April dan mengalihkan kekuasaan ke dewan presiden yang beranggotakan delapan orang.
“Musuh, menjadi frustrasi dengan upaya untuk memaksakan diktat mereka melalui Hadi, telah memutuskan untuk mencopotnya dengan cara yang memalukan”, ungkap al-Houthi.
“Mereka membawa sekelompok penjahat, pengkhianat dan pencuri ke tampuk kekuasaan, dan menyatakan mereka sebagai pemimpin bangsa Yaman. Sebenarnya, mereka adalah pilihan orang luar, bukan orang Yaman”, ujarnya.
Menyerukan penghentian segera campur tangan asing di negara itu, al-Houthi bersumpah bahwa “rakyat Yaman akan terus menapaki jalan kemerdekaan dan kebebasan, dan akan mencegah orang asing ikut campur dalam urusan dalam negeri mereka”.
Pentagon Belum Merespon
Militer AS menempatkan ratusan pasukan operasi khusus dan kontraktor di Pangkalan Udara Al Anad di Yaman selatan dari tahun 2000-an hingga pertengahan 2010-an, seolah-olah untuk memerangi gerilyawan al-Qaeda yang beroperasi di selatan dan tenggara negara itu.
Pasukan ini ditarik keluar pada Maret 2015.
AS mulai menyerang militan Al-Qaeda di Semenanjung Arab (AQAP) dengan pesawat tak berawak pada November 2002.
Serangan tersebut menewaskan ratusan tersangka militan dan juga sejumlah warga sipil.
Lebih lanjut, dokumen yang diperoleh The Intercept pada 2015 mengungkapkan bahwa sebanyak 1.576 orang, termasuk setidaknya 261 warga sipil dan 46 anak-anak, tewas dalam kampanye serangan pesawat tak berawak hingga saat itu.
Arab Saudi dan koalisi sekutu Teluk melancarkan operasi militer di Yaman pada 2015 untuk mencoba mengembalikan Hadi ke tampuk kekuasaan setelah pemberontakan yang dipimpin Houthi di bagian barat negara itu.
Antara 2015 dan 2021, pemerintahan Obama dan Trump memberi koalisi pimpinan Saudi bantuan keamanan substantif untuk perang Yaman, termasuk dukungan pengisian bahan bakar, senjata dan amunisi, serta bantuan logistik dan intelijen.
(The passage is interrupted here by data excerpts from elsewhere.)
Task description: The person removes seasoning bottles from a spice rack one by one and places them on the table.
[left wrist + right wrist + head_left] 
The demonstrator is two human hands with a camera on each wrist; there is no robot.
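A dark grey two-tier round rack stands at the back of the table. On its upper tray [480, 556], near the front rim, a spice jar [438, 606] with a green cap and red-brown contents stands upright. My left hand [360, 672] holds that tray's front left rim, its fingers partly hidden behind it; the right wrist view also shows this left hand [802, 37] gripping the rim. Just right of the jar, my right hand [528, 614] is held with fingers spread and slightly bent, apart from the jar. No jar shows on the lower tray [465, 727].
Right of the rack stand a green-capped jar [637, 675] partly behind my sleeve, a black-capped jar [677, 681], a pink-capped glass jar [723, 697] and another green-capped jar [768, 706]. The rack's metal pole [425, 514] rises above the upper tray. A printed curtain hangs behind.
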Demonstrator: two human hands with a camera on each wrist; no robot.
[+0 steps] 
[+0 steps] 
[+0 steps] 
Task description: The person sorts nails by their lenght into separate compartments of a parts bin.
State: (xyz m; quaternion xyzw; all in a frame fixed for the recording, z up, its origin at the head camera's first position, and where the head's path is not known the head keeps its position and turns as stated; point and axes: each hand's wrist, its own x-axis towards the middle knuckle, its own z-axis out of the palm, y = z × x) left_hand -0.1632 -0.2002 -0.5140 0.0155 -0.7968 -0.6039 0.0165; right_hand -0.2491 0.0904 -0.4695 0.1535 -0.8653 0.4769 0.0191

Pengumuman pemerintahan Biden pada Februari 2021 bahwa AS akan mengakhiri bantuan ini, dan keputusan Washington untuk menghapus Houthi sebagai “organisasi teroris asing”, membantu meracuni hubungan AS-Saudi, dan mendorong Riyadh untuk mendukung serangkaian gencatan senjata yang goyah di Yaman yang telah diselingi oleh kekerasan baru.
Konflik di Yaman telah menyebabkan kematian lebih dari 377.000 orang, dan sekitar empat juta orang mengungsi secara internal dan eksternal, menurut PBB.